カテゴリー カトリック時評 公開 [2015/04/10/ 00:00]

オーム真理教によって引き起こされた地下鉄サリン事件から20年ということで、さまざまな議論が巻き起こったが、中でも、なぜ知的レベルも高い若者たちが忌まわしい事件にかかわることになったのか、そのわけを問う声は大きい。

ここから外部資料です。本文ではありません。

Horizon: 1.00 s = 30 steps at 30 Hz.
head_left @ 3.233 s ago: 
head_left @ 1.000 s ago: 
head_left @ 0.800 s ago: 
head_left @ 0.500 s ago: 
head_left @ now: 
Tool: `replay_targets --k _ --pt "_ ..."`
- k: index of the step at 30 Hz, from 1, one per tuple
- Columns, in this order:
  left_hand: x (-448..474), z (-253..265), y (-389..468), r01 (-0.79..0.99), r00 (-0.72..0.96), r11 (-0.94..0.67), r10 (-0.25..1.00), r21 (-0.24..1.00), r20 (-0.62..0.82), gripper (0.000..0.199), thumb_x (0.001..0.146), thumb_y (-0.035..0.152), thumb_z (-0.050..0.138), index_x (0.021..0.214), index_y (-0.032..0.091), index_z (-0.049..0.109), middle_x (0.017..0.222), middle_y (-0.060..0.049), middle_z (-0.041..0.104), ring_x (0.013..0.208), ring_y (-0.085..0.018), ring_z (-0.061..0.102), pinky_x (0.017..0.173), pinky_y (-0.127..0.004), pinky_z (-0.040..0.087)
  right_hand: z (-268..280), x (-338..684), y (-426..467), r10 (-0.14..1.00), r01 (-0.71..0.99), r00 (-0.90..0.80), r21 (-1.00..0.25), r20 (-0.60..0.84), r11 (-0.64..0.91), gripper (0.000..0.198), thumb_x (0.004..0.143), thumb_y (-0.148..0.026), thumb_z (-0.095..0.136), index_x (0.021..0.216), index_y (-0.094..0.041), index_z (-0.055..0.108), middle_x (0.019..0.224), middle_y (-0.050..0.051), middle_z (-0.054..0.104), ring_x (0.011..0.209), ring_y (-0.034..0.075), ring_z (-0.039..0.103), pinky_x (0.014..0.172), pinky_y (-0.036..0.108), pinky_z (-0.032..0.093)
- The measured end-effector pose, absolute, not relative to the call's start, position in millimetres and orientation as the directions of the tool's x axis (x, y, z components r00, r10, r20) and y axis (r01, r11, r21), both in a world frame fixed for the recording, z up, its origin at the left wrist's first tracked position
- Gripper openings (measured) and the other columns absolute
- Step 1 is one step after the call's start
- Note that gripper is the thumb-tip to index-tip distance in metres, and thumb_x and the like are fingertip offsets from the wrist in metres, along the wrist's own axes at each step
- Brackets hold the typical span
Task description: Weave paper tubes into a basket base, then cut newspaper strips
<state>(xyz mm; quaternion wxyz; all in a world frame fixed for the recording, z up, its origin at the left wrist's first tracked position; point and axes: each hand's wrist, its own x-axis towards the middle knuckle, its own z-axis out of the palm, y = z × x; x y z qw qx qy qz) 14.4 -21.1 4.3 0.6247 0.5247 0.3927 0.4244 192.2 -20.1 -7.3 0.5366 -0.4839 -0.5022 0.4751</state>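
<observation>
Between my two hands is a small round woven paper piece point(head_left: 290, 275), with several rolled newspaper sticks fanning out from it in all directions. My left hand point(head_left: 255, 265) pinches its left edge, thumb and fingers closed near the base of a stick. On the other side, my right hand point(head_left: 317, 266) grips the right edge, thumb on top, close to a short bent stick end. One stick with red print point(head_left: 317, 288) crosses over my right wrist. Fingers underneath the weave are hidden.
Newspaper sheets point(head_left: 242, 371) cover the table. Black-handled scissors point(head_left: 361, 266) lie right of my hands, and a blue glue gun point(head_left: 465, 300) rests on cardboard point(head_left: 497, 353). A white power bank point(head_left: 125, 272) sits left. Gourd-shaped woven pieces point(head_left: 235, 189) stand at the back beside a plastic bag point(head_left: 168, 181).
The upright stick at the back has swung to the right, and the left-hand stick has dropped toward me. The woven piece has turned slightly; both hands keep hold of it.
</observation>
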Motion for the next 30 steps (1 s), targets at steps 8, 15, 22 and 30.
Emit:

考えてみると、その理由が分かるような気がする。戦争のない平和がつづき、経済発展に伴う飽食の時代に、若い情熱を燃やすすべを知らない若者が、物質世界からの解放を約束するオーム真理教に救いを求めたとして不思議ではないのではないか。同じようなことがis(イスラム国)にあこがれる世界の若者にも言えるのではないか。貧しさと差別の中で鬱屈感にさいなまれる若者が解放を説く過激思想にひかれるのは当然ではないか。また、

このことは現代の多くの若者にもあてはめることができよう。若いエネルギーをぶっつける理想や目的がなく、何に情熱も燃やしたらよいか分からなければ、快楽に身を任せるか、反社会的な過激思想に飛びつくかないのではないか。

ところで、ギリシャ哲学の祖ともいわれるソクラテスは、博識をもって名声とカネ儲けを求めたソフィストと呼ばれる人々を非難し、「己を知れ」と叫んで「真理への愛」(哲学)と説いた。その流れを汲んでギリシャ哲学を完成したアリストテレスは、「人は生まれながらにして知ることを欲する」と言い、人間とは何か、世界とは何かと問い続けたが、最後には、「人間と世界の究極の真理は、人間理性を超えた神から来なければならない」と説いたと言われる。

アリストテレスの言葉を実体験した一人は5世紀の聖者アウグスチノ(354-429)であろう。

彼は、キリストによる神の啓示にいついて、「信じることとは、精神の眼を癒すことを目的にした薬であり、人間を叡智に導く真実でもある」という。こうして、神の言葉を信じて回心し、かの有名な告白録の冒頭で述べている。「あなたはわたしたちをあなたに向けてお造りになりました。わたしたちの心はあなたのうちに憩うまで安らぎを得ません」と。

事実、天の父なる神の英知と愛を余すところなく説いた主キリストの教えは、貧しさと圧政に苦しんでいたユダヤの人々の心とらえた。「イエスがこれらのことを語り終えると、群衆はその教えに驚いた。それは、自分たちの律法学者のようにではなく、権威ある者のように教えられたからである」(マタイ7,28-29)。

聖霊降臨のあと、聖霊に照らされ強められた使徒ペトロが、キリストの復活を真実の証しとして宣教した説教は多くの人の心を引き付けた。キリストの福音に人生の理想を発見したのである。「彼の言葉を受け入れた人々は、洗礼を受けた。その日、三千人ほどの者が仲間に加えられた」(使徒行録2,41)のである。

その時以来、実に無数の人々がキリスト信仰の中に人生の理想と目的を見出してきたが、同じような現象が450年余り前、鹿児島でも見られた。当時の鹿児島の民衆は、道理を押して説明し、自らそれを生きる宣教師の姿を見て、キリスト教を「真の宗教」として喜びのうちに受け入れたのである。ザビエルは書簡の中で言う。もしも僧侶たちの妨げがなかったなら、鹿児島ではほとんどの人が信者になったに違いない」(書簡96,18)。

同じようなことは、その後のキリシタン時代にも言える。17世紀初めごろには、当時、300人ほどの大名のうち80人がキリシタン大名であったことからすれば、もしも江戸幕府の徹底した「キリシタン禁制」がなかったならば、日本はとうの昔にキリスト教国になっていたに違いないのである。

要するに、人間と世界の神秘を解き明かし、万物の創造者である神のうちにこそ真理があり、その真理をやさしく解き明かした救い主のキリストの福音は、人類を解放し、永遠の救いへの希望を与えるものであることは、21世紀の今日も変わることのない真理である。

残念ながら、近代合理主義は神の知恵を拒絶して人間理性の自律と力を過信し、科学技術の恩恵のもとに築かれるこの世の物質的幸せを絶対化する風潮の中では、いかなる人間も精神的な解放と希望を手にすることは不可能である。

21世紀に生きるわれわれは、この厳しい状況を理解し、新しい確固として信念に基づいて、端的に、そして大胆に、「若者に人生の理想と使命感」を与えるべく努力しなければならない。真理に基づく人生の理想と使命を自らの自由意思で選択し実践するか否かに「人間としての真価」が問われるからである。

そして、その真理はキリストの福音の中に存在するとわたしは確信する。キリストは言われた。「わたしは道であり、真理であり、命である」(ヨハネ14,6)。